Directions >>
Copy out exactly the lines from the start of the data to the line containing "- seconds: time". Include both.

Data extract >>
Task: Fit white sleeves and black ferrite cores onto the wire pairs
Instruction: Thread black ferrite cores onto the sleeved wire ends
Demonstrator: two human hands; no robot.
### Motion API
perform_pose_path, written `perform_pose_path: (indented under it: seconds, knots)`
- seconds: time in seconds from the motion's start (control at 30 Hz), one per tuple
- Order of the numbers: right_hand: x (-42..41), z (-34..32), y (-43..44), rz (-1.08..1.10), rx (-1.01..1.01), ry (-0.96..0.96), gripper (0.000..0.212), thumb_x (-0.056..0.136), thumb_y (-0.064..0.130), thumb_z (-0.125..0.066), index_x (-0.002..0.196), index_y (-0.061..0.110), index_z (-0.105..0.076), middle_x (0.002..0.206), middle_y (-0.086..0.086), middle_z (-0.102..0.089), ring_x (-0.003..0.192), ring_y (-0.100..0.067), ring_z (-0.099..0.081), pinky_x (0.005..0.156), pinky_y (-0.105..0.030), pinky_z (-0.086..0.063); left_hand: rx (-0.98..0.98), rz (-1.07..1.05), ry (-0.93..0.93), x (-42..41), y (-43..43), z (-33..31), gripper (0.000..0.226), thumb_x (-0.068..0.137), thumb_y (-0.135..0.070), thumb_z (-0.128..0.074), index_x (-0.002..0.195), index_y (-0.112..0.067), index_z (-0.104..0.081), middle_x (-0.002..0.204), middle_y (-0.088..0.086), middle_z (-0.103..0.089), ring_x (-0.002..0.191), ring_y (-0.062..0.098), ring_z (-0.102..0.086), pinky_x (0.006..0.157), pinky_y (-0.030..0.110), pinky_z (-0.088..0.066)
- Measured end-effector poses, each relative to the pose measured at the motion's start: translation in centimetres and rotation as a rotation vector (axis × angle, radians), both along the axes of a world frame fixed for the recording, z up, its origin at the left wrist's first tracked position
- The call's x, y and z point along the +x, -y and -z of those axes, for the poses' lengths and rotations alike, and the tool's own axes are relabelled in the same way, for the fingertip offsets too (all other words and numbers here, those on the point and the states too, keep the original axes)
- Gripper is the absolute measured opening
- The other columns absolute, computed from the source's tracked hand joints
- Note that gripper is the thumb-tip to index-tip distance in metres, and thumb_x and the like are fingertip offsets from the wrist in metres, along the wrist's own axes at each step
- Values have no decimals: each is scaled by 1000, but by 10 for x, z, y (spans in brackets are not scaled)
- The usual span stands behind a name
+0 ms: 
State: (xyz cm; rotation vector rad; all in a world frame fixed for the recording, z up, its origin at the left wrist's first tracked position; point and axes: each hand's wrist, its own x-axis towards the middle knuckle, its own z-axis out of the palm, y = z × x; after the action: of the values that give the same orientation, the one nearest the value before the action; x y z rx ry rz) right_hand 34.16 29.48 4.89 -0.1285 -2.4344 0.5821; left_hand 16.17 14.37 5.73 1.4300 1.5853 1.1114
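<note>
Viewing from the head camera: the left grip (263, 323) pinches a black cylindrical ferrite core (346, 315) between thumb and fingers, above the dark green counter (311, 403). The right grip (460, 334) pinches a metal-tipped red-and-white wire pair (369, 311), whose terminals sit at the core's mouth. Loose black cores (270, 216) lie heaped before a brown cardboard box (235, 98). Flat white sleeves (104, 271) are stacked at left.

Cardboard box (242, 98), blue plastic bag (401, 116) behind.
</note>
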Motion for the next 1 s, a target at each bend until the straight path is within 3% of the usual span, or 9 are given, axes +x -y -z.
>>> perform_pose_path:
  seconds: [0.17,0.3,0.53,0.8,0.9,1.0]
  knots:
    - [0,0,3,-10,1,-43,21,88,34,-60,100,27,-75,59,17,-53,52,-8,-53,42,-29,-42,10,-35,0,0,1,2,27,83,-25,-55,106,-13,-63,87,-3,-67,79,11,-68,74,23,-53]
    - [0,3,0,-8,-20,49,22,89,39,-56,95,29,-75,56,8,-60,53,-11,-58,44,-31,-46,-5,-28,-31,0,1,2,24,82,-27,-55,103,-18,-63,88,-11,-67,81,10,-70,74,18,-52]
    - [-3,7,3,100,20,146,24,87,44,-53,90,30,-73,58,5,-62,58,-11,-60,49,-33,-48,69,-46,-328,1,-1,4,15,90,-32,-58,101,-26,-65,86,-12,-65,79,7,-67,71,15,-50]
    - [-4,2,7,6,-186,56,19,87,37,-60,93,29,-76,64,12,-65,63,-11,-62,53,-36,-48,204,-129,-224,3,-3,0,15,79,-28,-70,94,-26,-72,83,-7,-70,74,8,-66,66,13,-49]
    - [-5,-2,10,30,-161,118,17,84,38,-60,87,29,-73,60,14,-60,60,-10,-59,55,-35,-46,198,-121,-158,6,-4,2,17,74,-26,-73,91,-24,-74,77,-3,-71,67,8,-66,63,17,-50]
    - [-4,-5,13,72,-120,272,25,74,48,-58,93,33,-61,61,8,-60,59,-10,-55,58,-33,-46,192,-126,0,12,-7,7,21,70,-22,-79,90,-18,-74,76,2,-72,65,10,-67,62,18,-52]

Exercise solution >>
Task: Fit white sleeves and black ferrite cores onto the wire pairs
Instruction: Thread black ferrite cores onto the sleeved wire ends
Demonstrator: two human hands; no robot.
### Motion API
perform_pose_path, written `perform_pose_path: (indented under it: seconds, knots)`
- seconds: time in seconds from the motion's start (control at 30 Hz), one per tuple

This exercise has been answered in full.